Accountability Group Psychology
By• Posted on May 9th, 2019
When is everyone in an accountability group a rockstar in every area of life? At the first few meetings. But then they become human.
I recently joined a new accountability group, so now I’m a member of four such groups—five if I include my fitness group. Most people, of course, don’t need to be involved with so many groups. For me, it comes down to research for this app, along with a general fascination and curiosity about the psychology of these groups.
This newest group came together for the first time on a Zoom call earlier this week. As a part of our weekly check-in, we were tasked with rating ourselves on a scale of 1 to 10 in the areas of health, environment, business/career, finances, education, play, relationships, and contribution. We used a Google spreadsheet to capture everyone’s stats.
I’m a Loser, Baby
Out of 6 people in the group, I was the only person rating myself below a “five” in any area. In fact, I had myself below a 5 in three different categories, including a “2,” “3,” and “4.”
For the other members of the group, everyone ranked themselves as a 7 or above in every category, with the exception of one member, who gave himself a “5” for finances. Twenty of the 48 total self-rankings (42%) were “9s” and “10s,” and ten of the self-rankings (21%) were “10s.”
So what gives? Is everyone in the group (except for me) simply crushing it in every area of business and life? Why would such super humans want to join an accountability group?
The obvious answer is that this kind of self-ranking is clearly subjective. And without instructions from the group leader on what a “10” or a “1” might represent, you’re going to get natural variability.
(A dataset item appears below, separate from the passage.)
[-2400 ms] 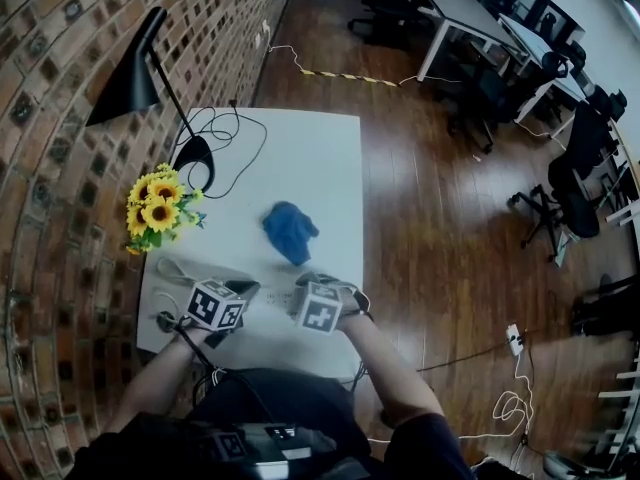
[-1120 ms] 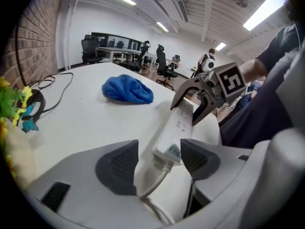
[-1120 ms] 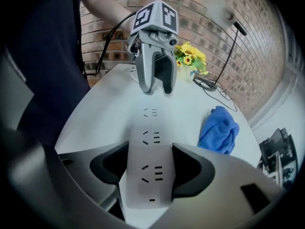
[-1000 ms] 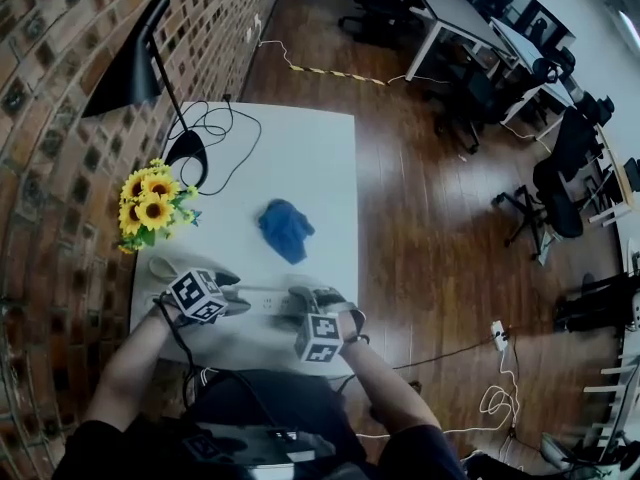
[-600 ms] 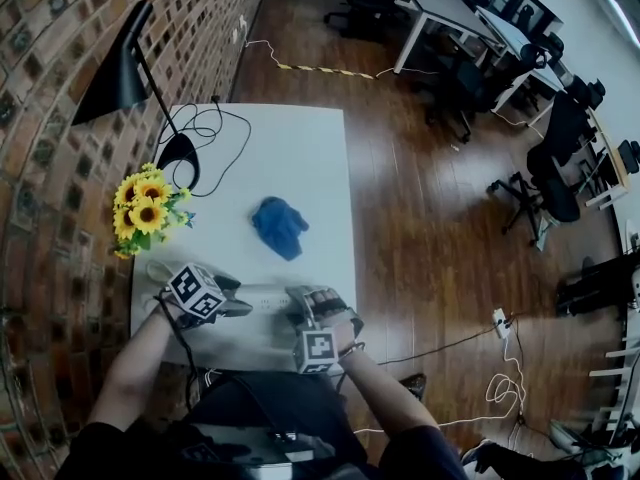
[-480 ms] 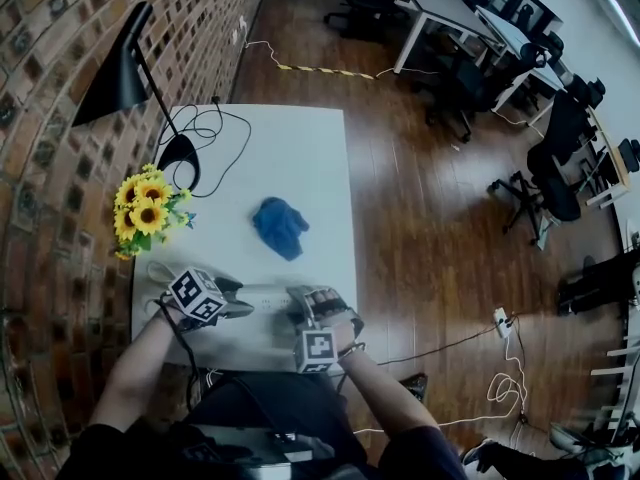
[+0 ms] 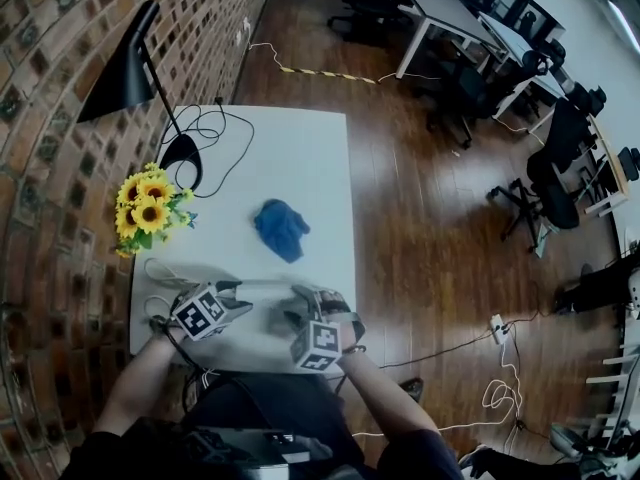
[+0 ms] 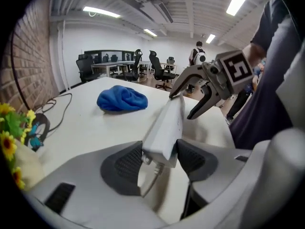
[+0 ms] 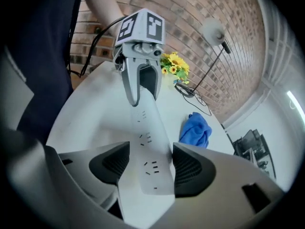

For me, a 10 represents, “I’ve arrived…improvement in this category isn’t required.” For example, if I had a billion dollars in liquid assets, I think I could safely say that getting to $1.1 billion would have zero impact on my well-being. A “10” would be in order.
A ranking of 2 or 3, on the other hand, is a signal to the group that says, “Hey gang, this is an area where I could use some help.” So my perspective was to use the rankings as a signal to the group on where I want more or less accountability, as well as areas where I might be able to contribute.
Others in the group were almost certainly looking at these differently, using other heuristics for self-measurement. But that still doesn’t explain why everyone’s self-ranking was so high, with me as the lone exception.
Group Think and the Facebook Effect
My guess is that we experienced a form of “group think” psychology. As status-seeking social animals, our tendency is to quickly assesses what the group deems as acceptable or unacceptable, and to put our best foot forward. It’s a form of the “Facebook effect,” i.e., to be seen as successful and to hide our vulnerabilities.
In this case, the group leader went through his rankings first as an example, and he gave himself relatively high rankings in every category. The next person followed suit with comparatively high rankings, and so on down the line, with plenty of self-congratulatory 9s and 10s. So the group leader inadvertently kicked off what I would view as “self-ranking inflation” for the entire group.
Why was I an outlier? While the group leader was explaining the spreadsheet, and before he ranked himself, I quickly went through the spreadsheet on my own and ranked myself in all of the categories. That, and the fact that I’m an open book in these groups since I have quite a bit of experience with them, probably explains my lower numbers. And since I was the last person to talk, my rankings didn’t influence anyone else in the group that lower rankings were acceptable.
Going Deep Takes Time
In an accountability group, of course, that means that we’re less likely to grow. If nobody has any weaknesses, why put forth any effort? The faster individuals in a group can get to, “Push me, gang. I have plenty of room to grow!” the greater the gains for everyone.
This isn’t a criticism, by any means, of this group or its members. By all measures, it is a group of exceptionally successful human beings in all of these areas and more. I’m excited to be a part of it.
I’m curious to see how this plays out with time. I know from experience with these groups that as people get to know one another, they tend to open up. I expect that it will take three or four calls before others in the group feel confident enough to explore areas of themselves where they’re struggling in an open discussion.
Perhaps I’ll write a follow-up article on this in 6 week’s time to report back on how it’s going. Let me know if you’re curious!